In Consiglio comunale passa il rendiconto dell’Istar. Allarme sui fondi in calo
29 Luglio 2026
Il bilancio è stato presentato in aula dall'assessore Prevete

L'assessore alla Cultura Simone Prevete
Oristano
Il bilancio è stato presentato in aula dall’assessore Prevete
Il Consiglio comunale di Oristano, con 15 voti a favore e otto contrari, ha approvato il rendiconto di gestione dell’esercizio 2025 dell’Istar. Dal conto del bilancio dell’Istituto storico arborense emerge un risultato positivo di 41.758 euro, uno stato patrimoniale di 65.881 euro di cui patrimonio netto di 41.758 euro.
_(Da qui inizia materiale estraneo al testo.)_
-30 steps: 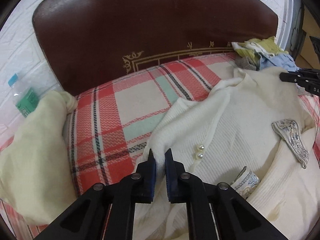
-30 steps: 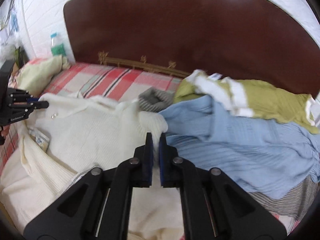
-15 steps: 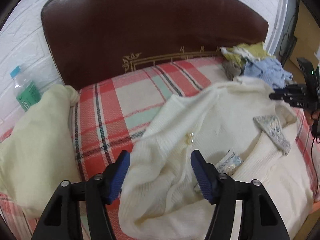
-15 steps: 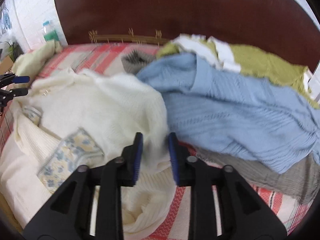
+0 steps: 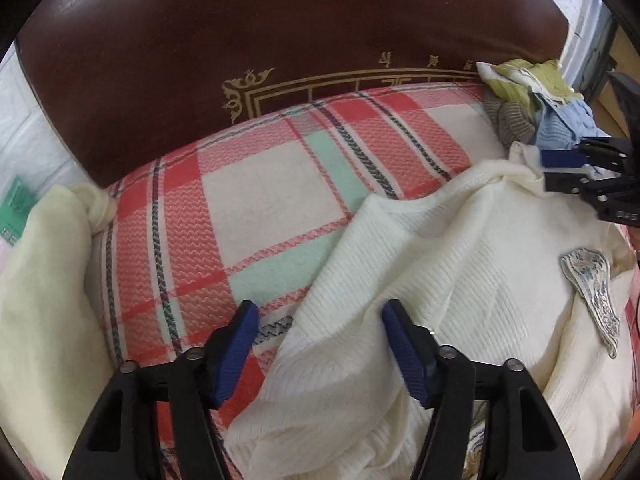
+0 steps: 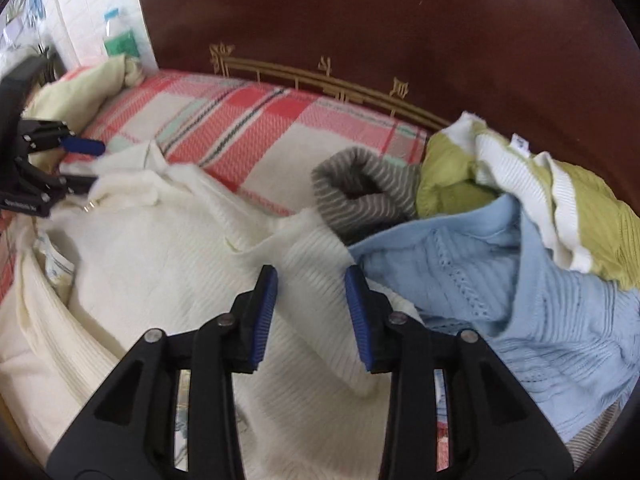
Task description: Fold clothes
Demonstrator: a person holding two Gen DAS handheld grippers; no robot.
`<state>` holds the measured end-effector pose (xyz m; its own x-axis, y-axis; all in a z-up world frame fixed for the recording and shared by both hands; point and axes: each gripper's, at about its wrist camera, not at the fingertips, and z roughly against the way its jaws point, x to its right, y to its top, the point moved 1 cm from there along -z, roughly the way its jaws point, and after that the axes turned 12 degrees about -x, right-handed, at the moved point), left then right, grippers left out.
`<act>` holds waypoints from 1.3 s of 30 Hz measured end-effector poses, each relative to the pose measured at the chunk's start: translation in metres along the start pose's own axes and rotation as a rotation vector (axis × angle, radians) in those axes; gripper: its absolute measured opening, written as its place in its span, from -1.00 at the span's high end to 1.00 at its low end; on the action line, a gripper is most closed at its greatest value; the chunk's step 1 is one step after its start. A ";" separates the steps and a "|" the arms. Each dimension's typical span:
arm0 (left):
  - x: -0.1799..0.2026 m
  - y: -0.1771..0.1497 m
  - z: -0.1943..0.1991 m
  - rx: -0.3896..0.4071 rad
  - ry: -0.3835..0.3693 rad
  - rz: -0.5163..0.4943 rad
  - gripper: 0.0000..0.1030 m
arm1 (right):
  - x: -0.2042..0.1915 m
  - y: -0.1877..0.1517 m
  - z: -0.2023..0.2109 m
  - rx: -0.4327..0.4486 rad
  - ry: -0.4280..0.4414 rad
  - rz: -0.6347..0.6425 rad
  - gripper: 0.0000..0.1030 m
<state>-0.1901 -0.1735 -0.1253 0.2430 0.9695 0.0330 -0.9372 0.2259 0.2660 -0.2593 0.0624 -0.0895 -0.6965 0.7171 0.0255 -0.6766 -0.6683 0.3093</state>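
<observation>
A cream knit sweater (image 5: 460, 260) (image 6: 160, 240) lies spread and rumpled on the plaid blanket (image 5: 260, 184), with an embroidered patch (image 5: 592, 284) showing on it. My left gripper (image 5: 320, 320) hovers low over the sweater's left edge. Its jaws are closing, the cloth edge lies between them, and the pads do not press on it. My right gripper (image 6: 311, 284) straddles a ribbed fold at the sweater's right edge, jaws apart, not gripping. Each gripper shows in the other's view: the right gripper (image 5: 560, 170) and the left gripper (image 6: 80, 160).
A dark brown headboard (image 5: 280, 40) backs the bed. To the right lies a pile: a blue sweater (image 6: 500, 288), a green and white garment (image 6: 592, 208) and a grey striped one (image 6: 360, 188). A pale yellow pillow (image 5: 36, 300) and a bottle (image 6: 118, 36) are at the left.
Both grippers were shut on the sweater a second ago and have let go. The sweater has dropped onto the blanket. Both grippers have come down closer, and the left jaws have narrowed.
</observation>
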 end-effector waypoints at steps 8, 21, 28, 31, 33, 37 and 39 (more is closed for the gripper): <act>0.019 -0.004 0.024 0.116 0.161 -0.057 0.81 | -0.001 -0.003 0.031 0.140 -0.070 0.019 0.91; -0.005 -0.016 0.027 0.144 0.229 0.151 0.19 | 0.009 -0.010 0.025 0.122 -0.047 -0.106 0.29; 0.017 -0.089 0.084 0.289 0.098 0.182 -0.19 | -0.002 -0.080 0.088 0.240 0.118 -0.103 0.09; 0.032 -0.123 0.092 0.282 0.043 0.182 -0.22 | -0.014 -0.115 0.098 0.237 0.168 -0.106 0.09; 0.040 -0.144 0.091 0.265 0.016 0.181 -0.22 | -0.025 -0.136 0.096 0.220 0.179 -0.114 0.09; 0.056 -0.194 0.087 0.229 -0.035 0.185 -0.25 | -0.051 -0.178 0.085 0.186 0.208 -0.144 0.09; 0.061 -0.219 0.090 0.228 -0.066 0.207 -0.27 | -0.060 -0.202 0.083 0.184 0.239 -0.184 0.09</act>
<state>0.0529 -0.1724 -0.0950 0.0756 0.9826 0.1697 -0.8902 -0.0102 0.4555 -0.0609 0.1713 -0.0746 -0.6181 0.7410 -0.2626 -0.7566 -0.4700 0.4546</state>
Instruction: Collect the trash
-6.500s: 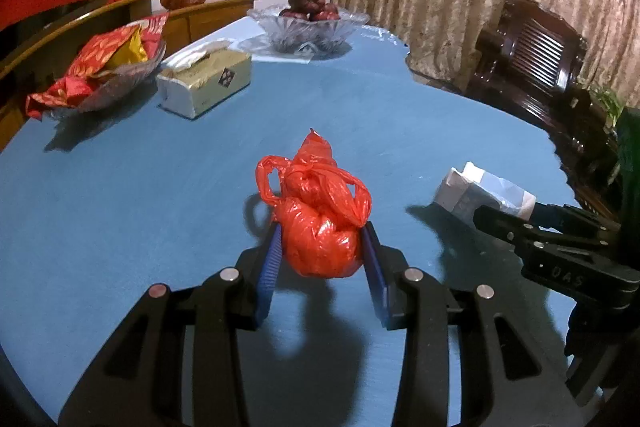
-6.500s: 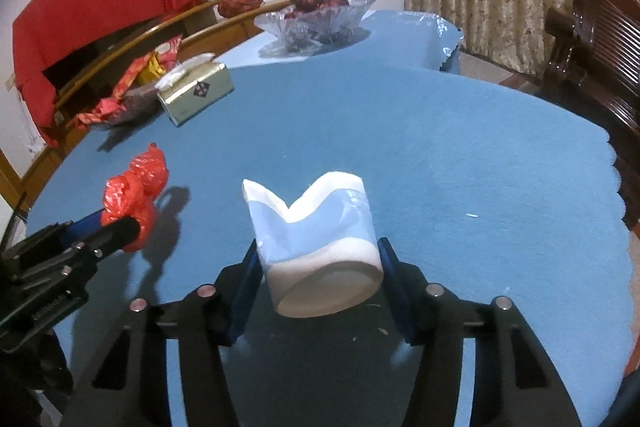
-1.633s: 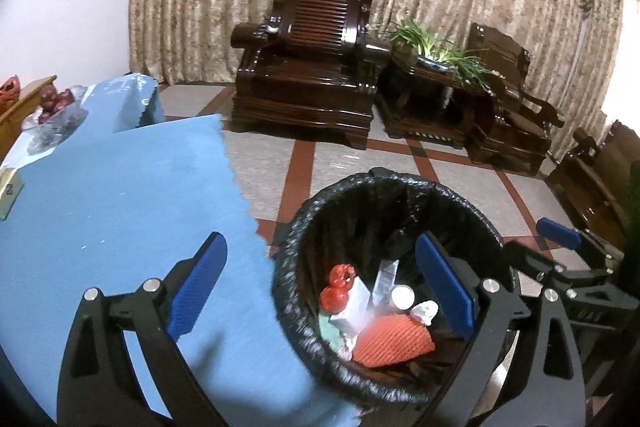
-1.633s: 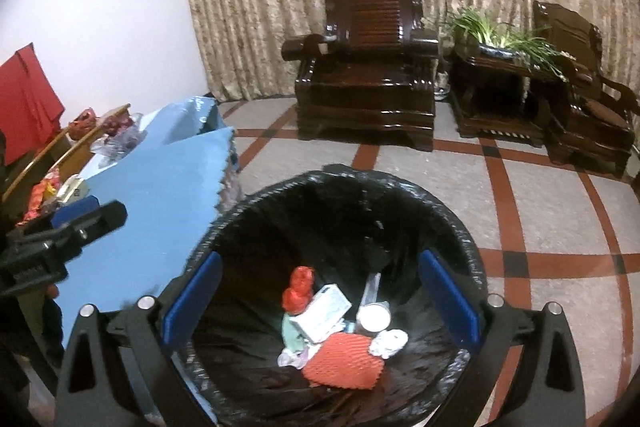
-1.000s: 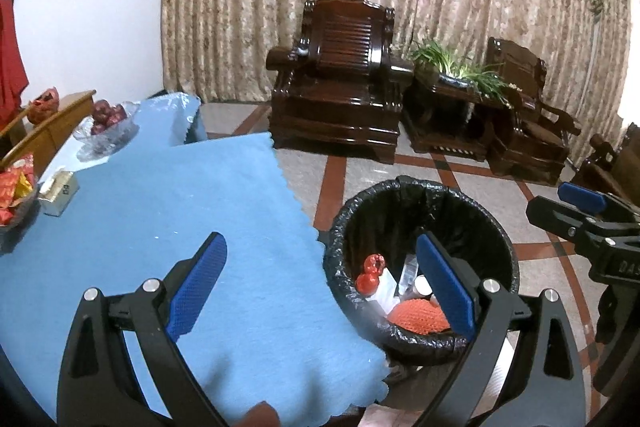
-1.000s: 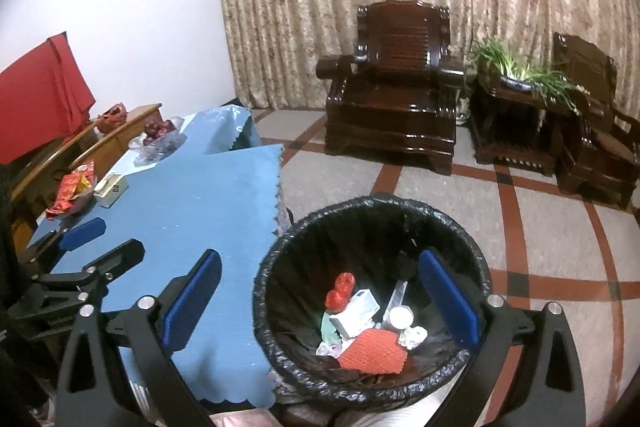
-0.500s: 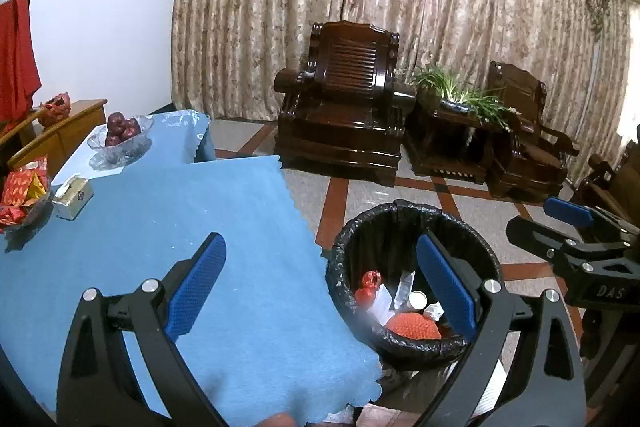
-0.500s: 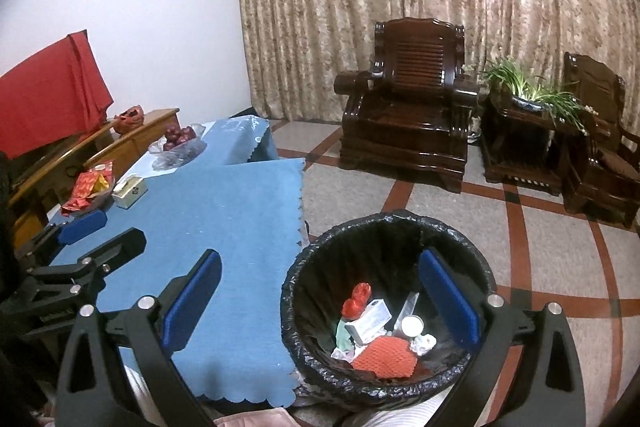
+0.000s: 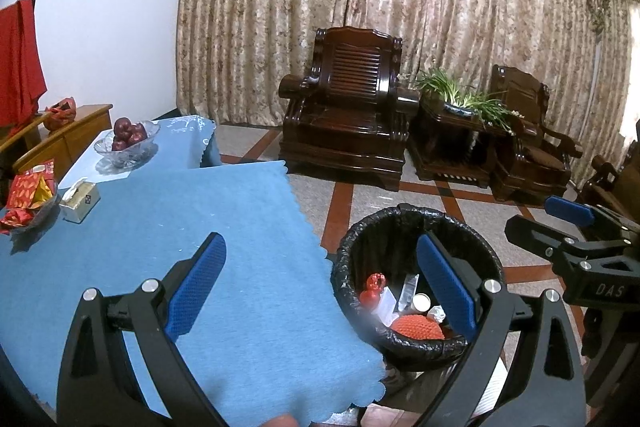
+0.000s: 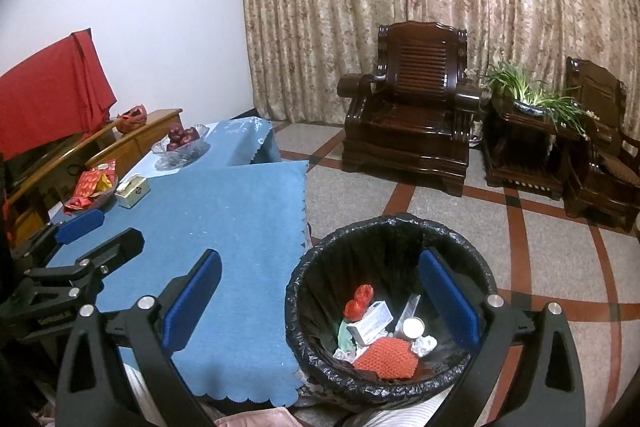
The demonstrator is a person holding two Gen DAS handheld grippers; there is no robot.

Il conto economico presenta un utile di esercizio di 5.423 euro.
L’assessore alla Cultura, Simone Prevete, ha evidenziato altri dati di bilancio: le entrate sono di poco superiori ai 68.000 euro, 50.000 dei quali provenienti da un finanziamento regionale e 8.000 dal bilancio del Comune di Oristano. Il fondo cassa, partito da un residuo di 10.000 euro, al 31 dicembre ammontava a 40.000 euro.
“L’attività culturale dell’Istar nel 2025 è proseguita lungo le sue direttrici storiche: la divulgazione e pubblicazione delle riviste”, ha detto l’assessore Prevete. “Tra le attività importanti proposte: la conferenza dedicata all’epoca di Mariano IV e quella che si è occupata del testamento di Ugone II e del sepolcro dei giudici di Arborea. Un lavoro importantissimo è stato svolto con le scuole con vari incontri didattici con una ventina di classi delle scuole secondarie di primo grado di Oristano. È proseguita l’opera di divulgazione col completamento del quarto tomo dei processi contro gli Arborea, che si riferisce ai volumi conservati presso l’Archivio della Corona d’Aragona di Barcellona. Sono state completate le trascrizioni paleografiche e le traduzioni dal latino e dal catalano”.
L’assessore ha poi posto l’accento sul pericolo di una contrazione dell’attività dell’istituto a causa del venir meno del finanziamento regionale la cui ultima annualità era quella del 2025.
Il tema è stato ripreso da Antonio Iatalese (Udc), relazionando sui lavori della Commissione cultura: “Durante l’esame della proposta si è preso atto di quanto incida il contributo straordinario regionale di 50.000 euro, ormai venuto meno, e si sono poste le basi per una riflessione in merito come dovrebbe essere strutturato l’Istar. Probabilmente ci sarà bisogno di una figura di riferimento che possa intercettare delle risorse tramite i bandi, lasciando al direttore la parte scientifica”.
Per Maria Obinu (Alternativa democratica progressisti per Oristano) nell’azione di ricerca di nuove risorse devono essere coinvolte altre strutture comunali, dall’Ufficio Europa e alla Fondazione Oristano.
Per Francesca Marchi (Sinistra futura) l’Istar non può affidarsi solo alla Regione per reperire risorse: “Dovremmo attivarci su tanti canali di finanziamento, collaborazioni e partenariati, in modo da poter sviluppare le altre linee di finanziamento”.